Manchmal macht mir das Tempo in unserer heutigen Gesellschaft richtig Angst. Nein, ich meine nicht die immer schnellere Übertragung von Dateien im Internet, nicht das immer schnellere Heranfliegen von exotischen Früchten aus Südamerika, nicht die immer schnellere Berichterstattung in den Online-Portalen der Zeitungen, nicht das immer schnellere Herunterwürgen von Hamburgern am Imbissstand.
Nein, ich meine das Tempo in den Beziehungen zwischen Männlein und Weiblein. Kaum der Wiege entronnen, sind die Mädchen keine Mädchen mehr, sondern junge Frauen, Knaben bereits Männer. Mit 13 – na ja… Mit 16, noch in der Oberstufe, übernachtet man beim Freund/Freundin – mit gütigem Einverständnis der verantwortungsvollen Eltern. Und später mal der, mal diese. Von unerwünschten Babys keine Rede, denn das Kinderkriegen kann mittlerweile medizinisch bewirtschaftet werden. Heiraten? Ja, vielleicht mal mit 30, 40 – ohne Trauschein lebt‘s sich ohnehin einfacher und flexibler.

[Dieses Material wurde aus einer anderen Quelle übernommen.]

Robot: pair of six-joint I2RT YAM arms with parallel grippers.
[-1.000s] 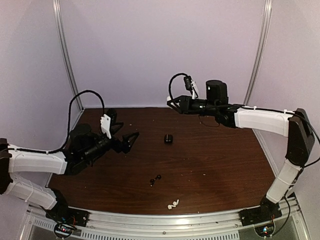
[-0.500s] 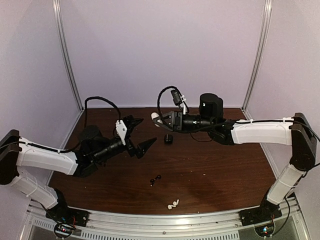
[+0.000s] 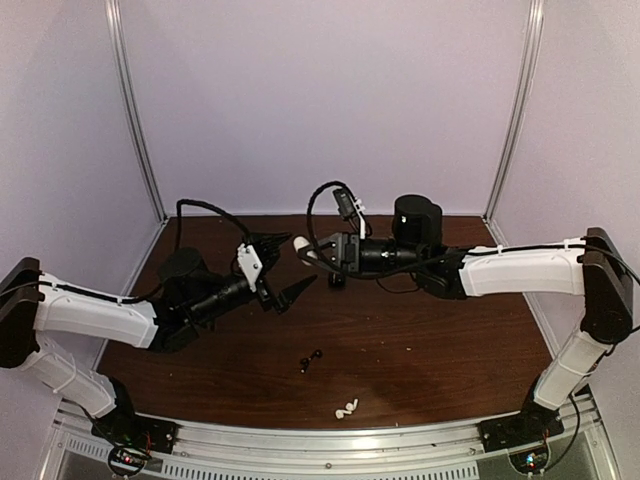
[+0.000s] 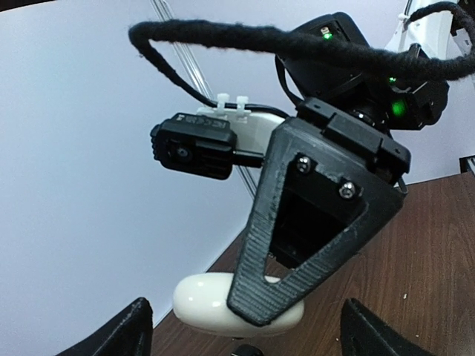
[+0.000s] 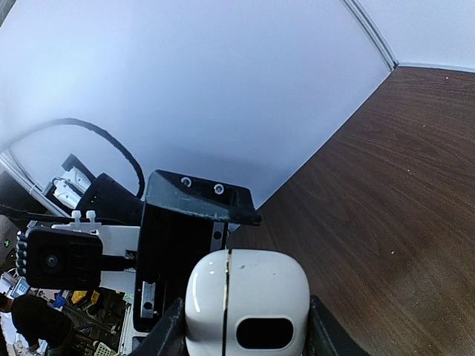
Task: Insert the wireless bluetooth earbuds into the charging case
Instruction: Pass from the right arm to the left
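Note:
My right gripper (image 3: 310,248) is shut on a glossy white charging case (image 3: 300,243) and holds it closed in the air above the back middle of the table. In the right wrist view the case (image 5: 246,308) sits between my fingers (image 5: 167,337), its lid seam upright. My left gripper (image 3: 287,264) is open and empty, its jaws spread around the case's tip without touching it. The case also shows in the left wrist view (image 4: 215,300). Two black earbuds (image 3: 311,358) and two white earbuds (image 3: 346,407) lie on the table near the front.
A small black case (image 3: 337,279) stands on the brown table (image 3: 440,330) just below the right gripper. White walls close the back and both sides. The right arm's camera cable (image 3: 325,200) loops above the grippers.
The right gripper has carried the white case left and down toward the left gripper. The left gripper has risen and moved right, still open. The earbuds have not moved.

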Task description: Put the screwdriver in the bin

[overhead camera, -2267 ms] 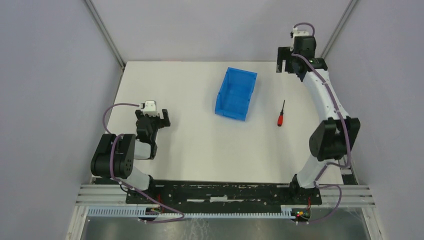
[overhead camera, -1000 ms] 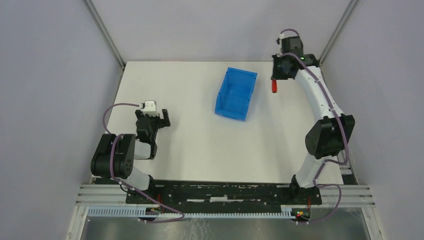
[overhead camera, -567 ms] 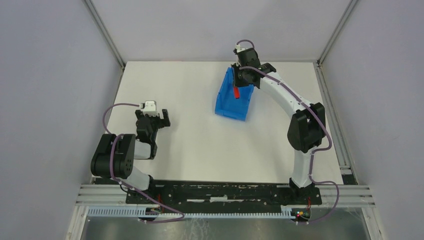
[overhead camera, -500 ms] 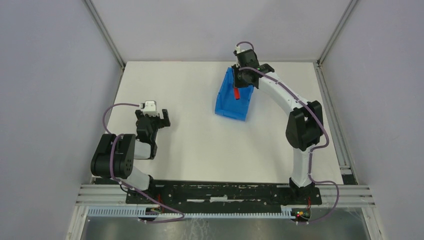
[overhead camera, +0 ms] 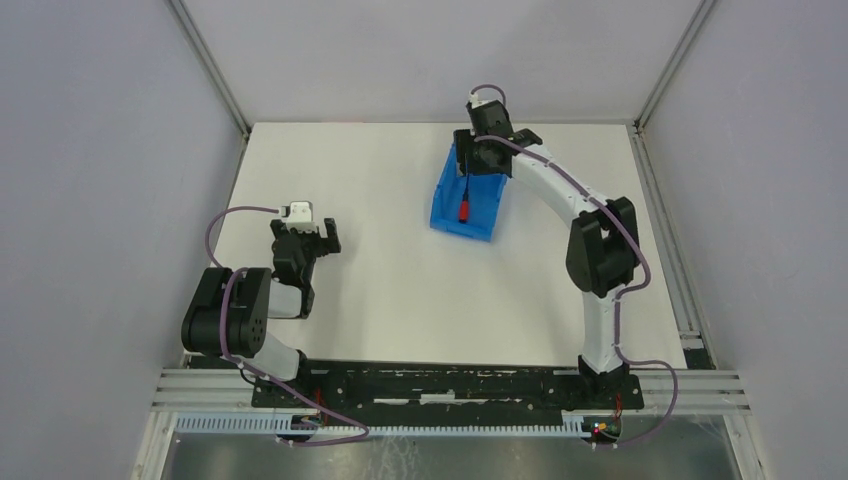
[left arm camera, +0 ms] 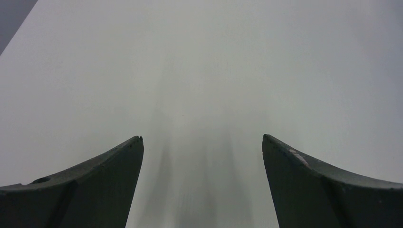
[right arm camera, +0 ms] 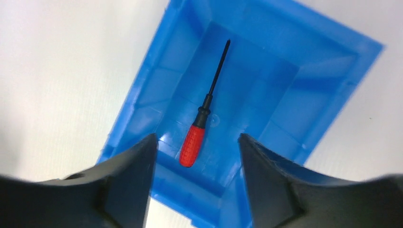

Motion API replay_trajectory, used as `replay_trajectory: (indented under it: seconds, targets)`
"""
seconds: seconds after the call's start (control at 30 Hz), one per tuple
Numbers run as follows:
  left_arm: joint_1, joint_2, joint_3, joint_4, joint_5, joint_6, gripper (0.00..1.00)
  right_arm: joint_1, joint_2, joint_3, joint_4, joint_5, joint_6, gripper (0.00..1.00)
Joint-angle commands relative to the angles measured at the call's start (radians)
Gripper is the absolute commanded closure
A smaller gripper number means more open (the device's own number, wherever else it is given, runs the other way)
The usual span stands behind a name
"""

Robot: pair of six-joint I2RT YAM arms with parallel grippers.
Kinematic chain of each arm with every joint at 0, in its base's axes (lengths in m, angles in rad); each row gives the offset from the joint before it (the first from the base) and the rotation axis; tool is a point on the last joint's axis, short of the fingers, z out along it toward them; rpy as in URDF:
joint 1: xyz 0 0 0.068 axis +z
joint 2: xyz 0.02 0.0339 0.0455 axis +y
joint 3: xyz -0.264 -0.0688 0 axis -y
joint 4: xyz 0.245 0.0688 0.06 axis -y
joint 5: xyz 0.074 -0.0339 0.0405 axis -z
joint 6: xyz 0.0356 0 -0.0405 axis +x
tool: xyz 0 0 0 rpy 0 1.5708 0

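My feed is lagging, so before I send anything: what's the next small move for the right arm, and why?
Probably lift the right gripper straight up, clear of the bin. The screwdriver lies flat on the bin's floor and the jaws stand open, apart from it, so nothing seems left to place.

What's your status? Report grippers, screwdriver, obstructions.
Left gripper open over table. Right gripper open above bin. Screwdriver lying on bin floor, not gripped. No obstruction seen.
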Motion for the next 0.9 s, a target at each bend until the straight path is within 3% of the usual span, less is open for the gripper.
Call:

Daran musste ich denken, als mir letzthin wieder einmal das 2005 erschienene «Lexikon der bedrohten Wörter» des deutschen Journalisten Bodo Mrozek in die Hände fiel. Weil ich davon ausgehe, dass die Seniorweb-Leser eher älteren Datums sind (so wie ich), möchte ich ihnen die treffliche Interpretation des Begriffs «Verlobung» nicht vorenthalten.
«Verliebt, verlobt, verheiratet: Diese durch Kindermund populär gewordene Kausalkette besass noch bis ins 20. Jahrhundert hinein eine gewisse Gültigkeit. Wer heiraten wollte, musste den Antrag auf Zweisamkeit beim sogenannten Brautvater stellen. In einer angemessenen Zeit der Indifferenz, die als Bewährungsprobe in Sachen Sittlichkeit galt, wurde der Lebenswandel der beiden Kandidaten strenger Beobachtung unterworfen.
Währenddessen liessen sich nützliche Formalitäten wie Aussteuer, Hochzeitskutsche und Schrankwand regeln. Erst dann kam es zum Aufgebot, einer öffentlich angeschlagenen Bekanntmachung mit amtlichem Charakter, die den eventuellen Inhabern älterer Rechte an einem der beiden Delinquenten Gelegenheit gab, diese an etwaige frühere Eheversprechen zu erinnern. Verlief diese Ehe auf Probe, öffentlich markiert durch einen Ring am Finger der linken Hand, zufriedenstellend, so durfte die Hochzeitsnacht vollzogen werden.
Heute muten derlei Riten ähnlich modern an wie germanische Sonnenwendfeiern oder Ritterturniere. Wer einen andern begehrt, der tut, wozu er oder sie gerade Lust hat. Letztes Relikt aus alten Tagen ist die Ehe, die immerhin noch ein paar steuerliche Vorteile bringt. Die Verlobung hingegen ist nur noch etwas für die aussterbende Gattung des unverbesserlichen Romantikers. Ein paar soll es ja zum Glück noch geben.»
Bleibt meinerseits noch anzufügen, dass bei einer Auflösung der Verlobung allfällige ausgetauschte Geschenke zurückzugeben waren. Das wäre heute bei all den gemeinsamen Ferien nicht mehr möglich. Gefeiert im Verwandtenkreis wurde in der Regel ebenfalls nicht mehr. Auch wenn Eltern gelegentlich nach der Entlobung vernehmlich aufgeschnauft haben sollen…
Na ja na ja…..die heutige Jugend kennt zwar noch Tugend – jedoch auf ihre eigene Art!